After Much Tribulation

To my daughter, 

                Today is the day that we commemorate the arrival of the pioneers in the Salt Lake Valley. 175 years ago today Brigham Young arrived with the first group of Saints after traveling hundreds of miles by wagon across the plains of the United States. As you know, you were named after a pioneer named Lucy Ward who was with the Willie Handcart Company. They traveled to be with the Saints in 1856 and endured great hardship because of the winter weather they passed through. Many died on the trail from freezing and starvation, and eventually they had to stop their travels and wait for help because they didn’t have enough food or energy to continue on. Lucy was among them and suffered these privations with all the rest. But what I hope that you remember from her life is that in the midst of our most difficult challenges the Lord can help us and give us some of our greatest blessings. I think her story shows that. As you may remember, there was a young man named James Cole who, along with many others, came from Salt Lake to help rescue these pioneers who were starving and freezing on the plains in what is today Wyoming. As he traveled to find the suffering Saints, he dreamed that he met a beautiful woman with a fur cap and green veil and that she would become his wife. He was told by William Kimball, another rescuer to whom he related the dream, “You'll see no beautiful women in a green veil in this forlorn outfit." They met up with the Willie company in October 1856, and it was William who saw her first: a girl in a fur cap wrapped in a green veil. In London, England, where she was from, Lucy had been an apprentice to a hat maker and had become very skilled at making hats. She had made the fur cap from a coat to keep her head warm during the journey and still had it on that day that James and the rescuers arrived. They soon met and fell in love and they were married on the trail on November 2, 1856 at Fort Bridger. Despite the terrible hardship the journey was for her, the Lord provided a great compensatory blessing and out of trial came something wonderful. I hope that you will always remember her story and remember this scripture that encapsulates it: “For after much tribulation come the blessings” (Doctrine and Covenants 58:4).

                 I am sure that throughout your life you will face many challenges. You may not ever have to suffer hunger and frostbite and pull a handcart through the snow like Lucy Ward, but surely you will face challenges just as difficult and trying. I hope that as you do you will remember this famous statement from one who endured these things with the handcart pioneers the same year as your ancestor: “We suffered beyond anything you can imagine and many died of exposure and starvation….  [Yet] every one of us came through with the absolute knowledge that God lives, for we became acquainted with him in our extremities….  The price we paid to become acquainted with God was a privilege to pay.” Sometimes the purpose of our trials is to draw us closer to the Lord and to help us come to know Him. As we choose to have faith in Him we will see His hand bless and strengthen us.

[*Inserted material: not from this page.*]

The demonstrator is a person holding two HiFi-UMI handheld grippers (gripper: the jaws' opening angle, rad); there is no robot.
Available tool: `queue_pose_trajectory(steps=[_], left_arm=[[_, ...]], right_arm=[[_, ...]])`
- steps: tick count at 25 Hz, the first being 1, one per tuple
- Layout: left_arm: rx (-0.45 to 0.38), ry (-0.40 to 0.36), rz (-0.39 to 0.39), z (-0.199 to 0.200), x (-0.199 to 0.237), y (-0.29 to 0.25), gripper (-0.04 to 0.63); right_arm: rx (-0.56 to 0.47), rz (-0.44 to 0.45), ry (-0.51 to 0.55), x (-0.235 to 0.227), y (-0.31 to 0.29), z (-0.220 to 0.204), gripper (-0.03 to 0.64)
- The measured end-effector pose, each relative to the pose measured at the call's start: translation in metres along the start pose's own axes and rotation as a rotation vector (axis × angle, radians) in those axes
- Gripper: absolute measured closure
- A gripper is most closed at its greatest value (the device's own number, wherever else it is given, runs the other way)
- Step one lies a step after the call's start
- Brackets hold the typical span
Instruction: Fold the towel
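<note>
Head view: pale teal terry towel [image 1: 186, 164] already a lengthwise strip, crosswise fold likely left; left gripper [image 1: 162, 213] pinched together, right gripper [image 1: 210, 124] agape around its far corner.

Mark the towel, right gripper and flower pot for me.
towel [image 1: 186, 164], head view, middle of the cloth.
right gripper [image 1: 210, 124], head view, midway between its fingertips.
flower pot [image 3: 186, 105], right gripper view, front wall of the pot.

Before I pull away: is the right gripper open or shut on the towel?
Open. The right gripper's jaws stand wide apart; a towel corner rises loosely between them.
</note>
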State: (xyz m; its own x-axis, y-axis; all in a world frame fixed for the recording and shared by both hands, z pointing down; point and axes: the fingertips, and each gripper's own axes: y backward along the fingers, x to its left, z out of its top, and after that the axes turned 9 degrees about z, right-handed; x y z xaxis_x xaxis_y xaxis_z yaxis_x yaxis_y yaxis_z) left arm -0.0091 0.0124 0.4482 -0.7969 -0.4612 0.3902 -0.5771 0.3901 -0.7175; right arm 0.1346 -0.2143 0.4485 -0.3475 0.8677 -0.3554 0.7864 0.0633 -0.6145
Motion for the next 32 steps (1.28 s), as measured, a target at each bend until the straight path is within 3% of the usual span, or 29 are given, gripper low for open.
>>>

When that happens, we can have the same experience as a group of Nephites who suffered “great persecutions” and had to “wade through much affliction.” We read that in the midst of their trials they “did fast and pray oft, and did wax stronger and stronger in their humility, and firmer and firmer in the faith of Christ, unto the filling their souls with joy and consolation, yea, even to the purifying and the sanctification of their hearts, which sanctification cometh because of their yielding their hearts unto God” (Helaman 3:35). You can find joy even in your difficulties and as you choose to pray and fast and humble yourself before the Lord, and no matter what your challenges are, your soul too can be filled with joy and consolation.